VP Dombrovskis on the EMU: restarting convergence and strengthening resilience


European Commission Vice President gave a keynote speech at the Brussels Economic Forum in which he outlined the work of the Commission to get the EU and the euro area back on the track of economic growth and job creation.

A lot has been done to close the gaps in the EMU framework and to make it more resilient. In the response to the crisis, we have introduced a number of measures:

- the European Semester, an upgraded governance framework to better coordinate fiscal and macroeconomic policies among Member States;

- a Macroeconomic Imbalances Procedure to detect and address economic imbalances early on;

- more sophisticated fiscal rules, the six-pack, the two-pack regulations and the Fiscal Compact;

- a financial backstop - the European Stability Mechanism - to provide support to Member States in difficulty, against necessary policy conditionality;

- and finally, we have created a Banking Union to weaken the bank-sovereign loop and to ensure financial stability. We have established bail-in as a fundamental principle of bank resolution, to make sure taxpayers are not first in line to pay for the banking sector's mistakes.

 

These efforts have also been supported by the European Central Bank's monetary policy. Mario Draghi's famous 'whatever it takes' helped to calm down financial markets during the Eurozone crisis.

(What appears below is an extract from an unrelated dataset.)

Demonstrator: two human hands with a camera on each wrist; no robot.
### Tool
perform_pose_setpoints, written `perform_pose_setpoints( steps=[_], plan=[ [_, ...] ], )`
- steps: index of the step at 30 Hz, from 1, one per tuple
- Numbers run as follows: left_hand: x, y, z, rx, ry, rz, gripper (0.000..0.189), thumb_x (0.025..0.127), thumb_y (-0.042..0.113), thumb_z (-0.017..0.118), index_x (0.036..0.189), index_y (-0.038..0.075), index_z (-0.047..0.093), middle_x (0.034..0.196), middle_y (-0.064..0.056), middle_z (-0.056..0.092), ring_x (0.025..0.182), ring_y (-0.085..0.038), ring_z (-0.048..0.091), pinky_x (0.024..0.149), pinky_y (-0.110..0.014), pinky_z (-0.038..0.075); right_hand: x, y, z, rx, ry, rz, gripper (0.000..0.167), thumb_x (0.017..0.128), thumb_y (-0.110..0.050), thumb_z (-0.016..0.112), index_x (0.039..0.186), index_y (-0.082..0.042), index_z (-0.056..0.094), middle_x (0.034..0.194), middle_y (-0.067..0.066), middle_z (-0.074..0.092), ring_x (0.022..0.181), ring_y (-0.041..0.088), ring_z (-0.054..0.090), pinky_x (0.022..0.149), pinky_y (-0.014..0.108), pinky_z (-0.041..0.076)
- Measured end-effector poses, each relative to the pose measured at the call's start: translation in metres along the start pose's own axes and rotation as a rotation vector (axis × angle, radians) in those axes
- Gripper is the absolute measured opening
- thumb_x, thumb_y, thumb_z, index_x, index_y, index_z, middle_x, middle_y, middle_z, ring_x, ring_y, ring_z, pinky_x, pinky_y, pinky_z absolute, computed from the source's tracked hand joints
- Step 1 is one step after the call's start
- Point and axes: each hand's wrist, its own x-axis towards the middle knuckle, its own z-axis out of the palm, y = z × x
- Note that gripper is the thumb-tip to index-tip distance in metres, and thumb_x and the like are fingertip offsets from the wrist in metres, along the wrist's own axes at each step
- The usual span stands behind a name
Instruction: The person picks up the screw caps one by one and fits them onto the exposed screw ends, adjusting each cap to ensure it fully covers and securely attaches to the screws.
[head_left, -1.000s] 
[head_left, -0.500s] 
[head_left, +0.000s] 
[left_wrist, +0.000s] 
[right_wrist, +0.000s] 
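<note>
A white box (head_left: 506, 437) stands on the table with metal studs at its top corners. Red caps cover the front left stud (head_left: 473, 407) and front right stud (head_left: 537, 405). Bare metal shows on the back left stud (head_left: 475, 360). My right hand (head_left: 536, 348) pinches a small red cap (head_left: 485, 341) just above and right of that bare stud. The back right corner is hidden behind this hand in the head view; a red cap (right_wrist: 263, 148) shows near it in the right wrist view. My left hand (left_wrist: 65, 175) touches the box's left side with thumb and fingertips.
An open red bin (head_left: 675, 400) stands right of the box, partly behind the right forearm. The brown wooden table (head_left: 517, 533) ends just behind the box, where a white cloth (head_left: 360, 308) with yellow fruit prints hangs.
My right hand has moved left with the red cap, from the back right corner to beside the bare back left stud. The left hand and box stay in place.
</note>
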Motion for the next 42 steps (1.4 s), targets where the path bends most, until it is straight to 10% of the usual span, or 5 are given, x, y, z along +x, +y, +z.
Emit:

This referred to Outright Monetary Transactions, and in the meantime, the European Court of Justice has confirmed that they are within the mandate of the ECB. The ECB is also helping the economic recovery with its accommodative monetary policy, not least with quantitative easing.

Today, the EMU is already much more resilient than it was just a few years ago. [...]

So, we have done the necessary crisis management. But the work is not finished. We need to move further to complete the Economic and Monetary Union.

*           *           *

In the longer term completing the EMU may require new tools and institutions. But the first question is not one of revolutionary new steps, but of showing that what we have already agreed is working.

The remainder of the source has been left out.